→ **Exercise details**: Please transcribe the line with "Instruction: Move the" and the lines after it through the end of the listing below, keeping both ends and nothing more.

→ **Given information**:
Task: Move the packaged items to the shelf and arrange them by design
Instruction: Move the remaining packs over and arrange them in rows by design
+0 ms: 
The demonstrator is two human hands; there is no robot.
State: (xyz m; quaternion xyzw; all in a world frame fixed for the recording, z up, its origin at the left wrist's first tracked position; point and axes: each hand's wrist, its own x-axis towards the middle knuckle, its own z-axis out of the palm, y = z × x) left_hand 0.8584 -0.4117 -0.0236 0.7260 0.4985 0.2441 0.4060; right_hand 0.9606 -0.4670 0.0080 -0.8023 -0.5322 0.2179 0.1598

→ **Task answer**:
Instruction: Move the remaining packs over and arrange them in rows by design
+0 ms: 
The demonstrator is two human hands; there is no robot.
State: (xyz m; quaternion xyzw; all in a world frame fixed for the recording, z up, its origin at the left wrist's first tracked position; point and axes: each hand's wrist, its own x-axis towards the middle knuckle, its own z-axis out of the palm, y = z × x) left_hand 0.8584 -0.4117 -0.0236 0.7260 0.4985 0.2441 0.4060; right_hand 0.9606 -0.4670 0.0080 -0.8023 -0.5322 0.2179 0.1598

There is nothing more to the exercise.